Ese latiguillo funciona como prevención exculpatoria para expresar que no hay más remedio que decir lo que se dirá
Los jugadores del Barcelona, en abril de 1975. Rexach es el segundo por la derecha entre los agachados. |
Un periodista le preguntó a Carles Rexach después de que el jugador del Barcelona marcara tres goles al Feyenoord en una eliminatoria de la Copa de Europa 1974-1975: “¿Se siente satisfecho con su partido?”.
Hombre, si el futbolista barcelonés había logrado tres goles, y hasta le anularon el cuarto, si su equipo había superado la eliminatoria, si las crónicas de radio ya hablaban de la noche mágica de Rexach, ¿cómo se iba a sentir él? Vaya pregunta.
Algunas entrevistas periodísticas pospartido ponen a prueba la habilidad del deportista para no parecer un presumido y además un simple. Y en casos así conducen a dos respuestas posibles. La más esperable: “Bueno, lo importante no es mi actuación sino el equipo”. Y la otra: “Sí, estoy muy contento con el partido que he hecho porque he marcado tres goles, y creo que esta noche quedará en la memoria del barcelonismo y que he sido el mejor sobre el terreno de juego”. Pero la segunda opción implica una muestra de vanidad que la gente suele censurar. Así que para ese caso el fútbol moderno ha descubierto un latiguillo fantástico: la verdad que. Después de la verdad que, ya se puede mencionar cualquier mérito, individual o colectivo, porque tal muletilla funciona como contraexpectativa (María Amparo Soler Bonafont, 2017) y como prevención destinada a expresar que no hay más remedio que decir lo que a continuación se dirá, puesto que la locución viene a significar más o menos esto: “Se espera que no diga esto, por humildad, pero no tengo más remedio; usted me pregunta y debo contestarle sin tapujos”. De ese modo, la verdad que se consagra como latiguillo exculpatorio empujado por la cortesía de responder a lo que el periodista plantea.
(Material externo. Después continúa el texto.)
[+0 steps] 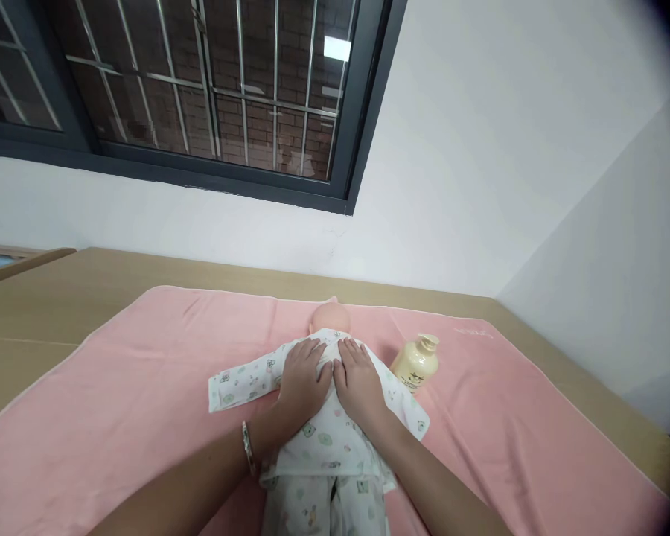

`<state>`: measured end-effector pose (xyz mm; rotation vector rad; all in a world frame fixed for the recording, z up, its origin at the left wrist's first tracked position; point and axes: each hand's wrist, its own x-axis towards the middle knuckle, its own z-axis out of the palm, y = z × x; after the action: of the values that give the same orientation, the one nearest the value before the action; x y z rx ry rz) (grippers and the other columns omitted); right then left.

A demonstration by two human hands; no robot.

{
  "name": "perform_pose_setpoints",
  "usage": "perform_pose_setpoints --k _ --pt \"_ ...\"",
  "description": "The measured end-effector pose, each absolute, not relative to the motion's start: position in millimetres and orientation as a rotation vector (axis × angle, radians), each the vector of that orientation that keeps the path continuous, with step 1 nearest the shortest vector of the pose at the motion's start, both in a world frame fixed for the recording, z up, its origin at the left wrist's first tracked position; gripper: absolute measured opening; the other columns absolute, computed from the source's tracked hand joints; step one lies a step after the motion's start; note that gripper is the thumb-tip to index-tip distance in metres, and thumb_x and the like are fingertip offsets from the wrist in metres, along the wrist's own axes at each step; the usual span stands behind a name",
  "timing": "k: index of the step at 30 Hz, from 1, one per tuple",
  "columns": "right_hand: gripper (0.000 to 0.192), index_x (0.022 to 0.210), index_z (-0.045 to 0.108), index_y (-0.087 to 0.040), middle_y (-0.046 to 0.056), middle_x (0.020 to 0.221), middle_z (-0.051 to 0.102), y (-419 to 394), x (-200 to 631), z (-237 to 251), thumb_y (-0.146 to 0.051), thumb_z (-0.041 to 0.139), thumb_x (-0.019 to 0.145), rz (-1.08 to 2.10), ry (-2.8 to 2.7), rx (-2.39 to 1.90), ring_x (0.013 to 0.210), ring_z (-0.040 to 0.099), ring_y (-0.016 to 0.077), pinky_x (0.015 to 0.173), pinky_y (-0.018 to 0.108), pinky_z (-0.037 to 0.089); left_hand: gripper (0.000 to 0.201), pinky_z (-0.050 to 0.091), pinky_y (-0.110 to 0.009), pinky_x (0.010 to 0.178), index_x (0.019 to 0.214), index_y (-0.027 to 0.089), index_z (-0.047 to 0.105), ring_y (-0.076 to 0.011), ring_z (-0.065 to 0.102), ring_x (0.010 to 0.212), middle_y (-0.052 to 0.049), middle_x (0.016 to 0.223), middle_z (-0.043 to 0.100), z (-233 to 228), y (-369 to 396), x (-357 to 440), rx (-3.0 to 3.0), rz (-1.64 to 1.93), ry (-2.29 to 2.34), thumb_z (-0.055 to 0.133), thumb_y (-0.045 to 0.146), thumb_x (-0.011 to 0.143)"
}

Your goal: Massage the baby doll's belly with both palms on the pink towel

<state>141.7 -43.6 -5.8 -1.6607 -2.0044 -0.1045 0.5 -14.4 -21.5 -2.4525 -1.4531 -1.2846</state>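
A baby doll (pixel 330 318) lies on its back on a pink towel (pixel 145 387), head toward the wall. It wears white printed pyjamas (pixel 329 447). My left hand (pixel 302 378) lies flat on the left side of the doll's chest, fingers together and pointing to the head. My right hand (pixel 358 380) lies flat beside it on the right side of the chest. Both palms press on the cloth and hold nothing. A bracelet (pixel 249 447) sits on my left wrist. The doll's left sleeve (pixel 240 383) stretches out sideways.
A cream-coloured bottle (pixel 418 362) stands on the towel just right of the doll's shoulder. The towel covers a wooden table (pixel 45 298) set against a white wall. A barred dark-framed window (pixel 201 97) is above. The wall corner is on the right.
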Motion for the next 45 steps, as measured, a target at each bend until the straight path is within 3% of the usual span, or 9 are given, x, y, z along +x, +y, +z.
perform_pose_setpoints --k 4,8,13,19,45 --pt "0.044 0.127 0.058 -0.003 0.021 0.128 0.059 -56.0 132.3 -0.3 -0.022 0.034 0.096 -0.21 -2.004 -1.716 0.125 0.053 0.0297 0.112 0.048 0.034 0.043 0.039 -0.053 0.109 0.127 0.012 0.055 -0.0308 0.05 0.126 -0.015 0.131 0.059 -29.3 -7.6 0.9 -2.455 -1.226 -1.52 0.05 0.023 0.086" --pt "0.039 0.121 0.064 -0.01 0.015 0.124 0.063 -59.1 133.5 5.1 -0.022 0.039 0.093 -0.152 -1.988 -1.676 0.121 0.057 0.0273 0.111 0.045 0.037 0.044 0.038 -0.053 0.11 0.129 0.012 0.054 -0.0305 0.049 0.128 -0.015 0.133 0.058 -30.1 -5.9 0.4 -2.471 -1.192 -1.53 0.048 0.022 0.086" --pt "0.044 0.132 0.056 -0.012 0.012 0.138 0.053 -44.6 145.0 3.4 -0.022 0.039 0.093 0.003 -1.979 -1.58 0.132 0.046 0.0249 0.113 0.045 0.036 0.036 0.039 -0.051 0.11 0.123 0.018 0.058 -0.0273 0.053 0.124 -0.011 0.13 0.061 -27.2 -7.5 0.5 -2.51 -1.215 -1.377 0.044 0.022 0.09" --pt "0.049 0.138 0.049 -0.007 0.015 0.144 0.046 -36.8 149.4 -7.7 -0.024 0.039 0.093 0.074 -1.972 -1.535 0.137 0.039 0.0254 0.117 0.048 0.028 0.035 0.039 -0.051 0.11 0.122 0.016 0.058 -0.0262 0.054 0.124 -0.011 0.129 0.062 -27.0 -8.6 0.7 -2.507 -1.253 -1.358 0.044 0.021 0.09" --pt "0.049 0.137 0.051 -0.009 0.014 0.144 0.047 -38.5 150.3 -10.1 -0.026 0.04 0.093 0.097 -1.923 -1.516 0.136 0.041 0.0257 0.116 0.048 0.029 0.035 0.041 -0.05 0.11 0.121 0.018 0.059 -0.0252 0.055 0.123 -0.01 0.129 0.062 -27.6 -7.6 0.0 -2.515 -1.292 -1.394 0.047 0.021 0.088"
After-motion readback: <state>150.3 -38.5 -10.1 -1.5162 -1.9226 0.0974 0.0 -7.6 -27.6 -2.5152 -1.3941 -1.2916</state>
Antaño se usaban expresiones más rimbombantes: “En honor a la verdad”, “todo hay que decirlo…”. Y otras que reconocían explícitamente la falta de recato con la intención de quedar absuelto precisamente por esa confesión: “Aunque esté mal que yo lo diga…”, “perdón por la vanidad, pero”, “no es por echarme flores”…
La verdad que (se omite el “es” a fuerza de usarlo) constituye cada vez más una atenuación destinada a resaltar la sinceridad por encima de la modestia, y va sustituyendo en el lenguaje común a otras locuciones similares, como “en verdad”, “bien es verdad que” o “a decir verdad”.
Aunque prolifera ahora, viene de antiguo, claro, como refleja la literatura. Por ejemplo, Jardiel Poncela le hace decir a un personaje: “Y la verdad es que, efectivamente, yo he metido en mi cama a todas esas señoras y señoritas exceptuando a aquellas con las que utilicé su cama propia” (Pero… ¿hubo alguna vez once mil vírgenes?, 1931). Y 40 años antes, en 1890, Jacinto Octavio Picón pone en boca de otro: “La verdad es que soy el médico joven que más trabaja en Madrid” (La honrada, 1890). Y en un diálogo de García Hortelano se lee: “La verdad es que lo hago perfecto” (El gran momento de Mary Tribune, 1999). Por tanto, las frases que los deportistas se ven abocados a pronunciar se inscriben en esa línea de pedir perdón por presumir. El lenguaje funciona así, a veces sale de los libros para anidar en la sociedad y volar en las palabras de un futbolista. Y al revés.
Sin embargo, resulta curioso que esta locución no haya saltado a la política, en frases como “la verdad que estamos gobernando muy bien” o “la verdad que nuestra alternativa de gobierno es la mejor posible”. En la política se estila poco pedir perdón, y mucho menos pedir perdón por la inmodestia.